→ **ABOUT THIS TASK**: Do not include the pictures; repeat the rest of the data exactly.

┌─ AVAILABLE DATA

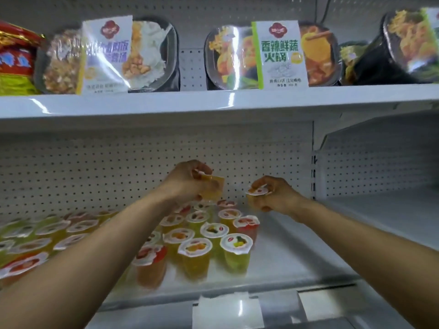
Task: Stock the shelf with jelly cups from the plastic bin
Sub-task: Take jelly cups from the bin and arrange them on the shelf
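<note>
Hands both carried stock when I checked the head view. The left hand [186,181] gripped a yellow jelly cup [215,188], fingers curled round its body. The cup was tipped, its lid toward the hand, and it hung above the back rows of the standing jelly cups [213,231]. The right hand [275,195] pinched a second jelly cup [257,191] near the rim, its printed lid facing me. It was just to the right of the standing cups' back corner. I could not tell whether that cup touched the shelf [297,252]. The standing cups were upright in close rows on the shelf, mostly yellow and green with a few red. Those at the far left of the block were blurred. Behind the standing cups I noted the pegboard back panel [95,167]. Above them, an upper shelf [213,103] held ready-meal trays [278,55] propped on edge.
</note>
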`<state>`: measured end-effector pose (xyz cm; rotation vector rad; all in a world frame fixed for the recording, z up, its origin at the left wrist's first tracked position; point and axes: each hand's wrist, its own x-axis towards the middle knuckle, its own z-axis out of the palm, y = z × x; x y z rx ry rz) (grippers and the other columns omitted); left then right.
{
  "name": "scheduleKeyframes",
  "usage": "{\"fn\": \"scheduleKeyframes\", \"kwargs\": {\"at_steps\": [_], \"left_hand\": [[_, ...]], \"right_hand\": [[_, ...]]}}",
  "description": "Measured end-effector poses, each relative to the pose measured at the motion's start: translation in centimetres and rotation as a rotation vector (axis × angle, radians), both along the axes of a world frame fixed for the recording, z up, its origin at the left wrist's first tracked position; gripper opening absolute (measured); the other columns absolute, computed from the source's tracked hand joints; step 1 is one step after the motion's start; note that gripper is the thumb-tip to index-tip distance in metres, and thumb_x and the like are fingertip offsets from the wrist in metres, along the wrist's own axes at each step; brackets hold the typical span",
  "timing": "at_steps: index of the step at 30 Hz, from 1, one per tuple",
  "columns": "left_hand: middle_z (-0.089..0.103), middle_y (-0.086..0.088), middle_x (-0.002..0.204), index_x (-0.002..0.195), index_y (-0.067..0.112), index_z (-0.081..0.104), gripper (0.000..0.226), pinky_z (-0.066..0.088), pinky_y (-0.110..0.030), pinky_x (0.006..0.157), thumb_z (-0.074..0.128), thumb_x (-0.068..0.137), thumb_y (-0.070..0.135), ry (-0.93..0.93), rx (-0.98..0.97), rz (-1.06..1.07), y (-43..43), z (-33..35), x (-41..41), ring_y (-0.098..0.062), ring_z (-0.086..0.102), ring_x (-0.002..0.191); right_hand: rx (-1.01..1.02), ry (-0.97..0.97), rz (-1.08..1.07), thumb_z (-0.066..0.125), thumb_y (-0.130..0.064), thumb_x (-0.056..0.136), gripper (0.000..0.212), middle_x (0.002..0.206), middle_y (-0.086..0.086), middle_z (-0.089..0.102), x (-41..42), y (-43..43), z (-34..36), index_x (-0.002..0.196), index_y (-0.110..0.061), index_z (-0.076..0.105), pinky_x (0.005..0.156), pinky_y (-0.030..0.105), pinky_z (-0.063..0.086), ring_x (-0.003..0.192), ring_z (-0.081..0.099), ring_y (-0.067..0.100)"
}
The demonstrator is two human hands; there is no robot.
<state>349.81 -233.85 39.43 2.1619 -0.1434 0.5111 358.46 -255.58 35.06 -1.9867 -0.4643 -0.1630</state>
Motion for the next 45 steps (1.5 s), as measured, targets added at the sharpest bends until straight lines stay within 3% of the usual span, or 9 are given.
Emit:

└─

→ **EXPECTED ANSWER**:
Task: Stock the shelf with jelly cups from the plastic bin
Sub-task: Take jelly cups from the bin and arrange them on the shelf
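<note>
Hands both carried stock when I checked the head view. The left hand [186,181] gripped a yellow jelly cup [215,188], fingers curled round its body. The cup was tipped, its lid toward the hand, and it hung above the back rows of the standing jelly cups [213,231]. The right hand [275,195] pinched a second jelly cup [257,191] near the rim, its printed lid facing me. It was just to the right of the standing cups' back corner. I could not tell whether that cup touched the shelf [297,252]. The standing cups were upright in close rows on the shelf, mostly yellow and green with a few red. Those at the far left of the block were blurred. Behind the standing cups I noted the pegboard back panel [95,167]. Above them, an upper shelf [213,103] held ready-meal trays [278,55] propped on edge.
</note>
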`<state>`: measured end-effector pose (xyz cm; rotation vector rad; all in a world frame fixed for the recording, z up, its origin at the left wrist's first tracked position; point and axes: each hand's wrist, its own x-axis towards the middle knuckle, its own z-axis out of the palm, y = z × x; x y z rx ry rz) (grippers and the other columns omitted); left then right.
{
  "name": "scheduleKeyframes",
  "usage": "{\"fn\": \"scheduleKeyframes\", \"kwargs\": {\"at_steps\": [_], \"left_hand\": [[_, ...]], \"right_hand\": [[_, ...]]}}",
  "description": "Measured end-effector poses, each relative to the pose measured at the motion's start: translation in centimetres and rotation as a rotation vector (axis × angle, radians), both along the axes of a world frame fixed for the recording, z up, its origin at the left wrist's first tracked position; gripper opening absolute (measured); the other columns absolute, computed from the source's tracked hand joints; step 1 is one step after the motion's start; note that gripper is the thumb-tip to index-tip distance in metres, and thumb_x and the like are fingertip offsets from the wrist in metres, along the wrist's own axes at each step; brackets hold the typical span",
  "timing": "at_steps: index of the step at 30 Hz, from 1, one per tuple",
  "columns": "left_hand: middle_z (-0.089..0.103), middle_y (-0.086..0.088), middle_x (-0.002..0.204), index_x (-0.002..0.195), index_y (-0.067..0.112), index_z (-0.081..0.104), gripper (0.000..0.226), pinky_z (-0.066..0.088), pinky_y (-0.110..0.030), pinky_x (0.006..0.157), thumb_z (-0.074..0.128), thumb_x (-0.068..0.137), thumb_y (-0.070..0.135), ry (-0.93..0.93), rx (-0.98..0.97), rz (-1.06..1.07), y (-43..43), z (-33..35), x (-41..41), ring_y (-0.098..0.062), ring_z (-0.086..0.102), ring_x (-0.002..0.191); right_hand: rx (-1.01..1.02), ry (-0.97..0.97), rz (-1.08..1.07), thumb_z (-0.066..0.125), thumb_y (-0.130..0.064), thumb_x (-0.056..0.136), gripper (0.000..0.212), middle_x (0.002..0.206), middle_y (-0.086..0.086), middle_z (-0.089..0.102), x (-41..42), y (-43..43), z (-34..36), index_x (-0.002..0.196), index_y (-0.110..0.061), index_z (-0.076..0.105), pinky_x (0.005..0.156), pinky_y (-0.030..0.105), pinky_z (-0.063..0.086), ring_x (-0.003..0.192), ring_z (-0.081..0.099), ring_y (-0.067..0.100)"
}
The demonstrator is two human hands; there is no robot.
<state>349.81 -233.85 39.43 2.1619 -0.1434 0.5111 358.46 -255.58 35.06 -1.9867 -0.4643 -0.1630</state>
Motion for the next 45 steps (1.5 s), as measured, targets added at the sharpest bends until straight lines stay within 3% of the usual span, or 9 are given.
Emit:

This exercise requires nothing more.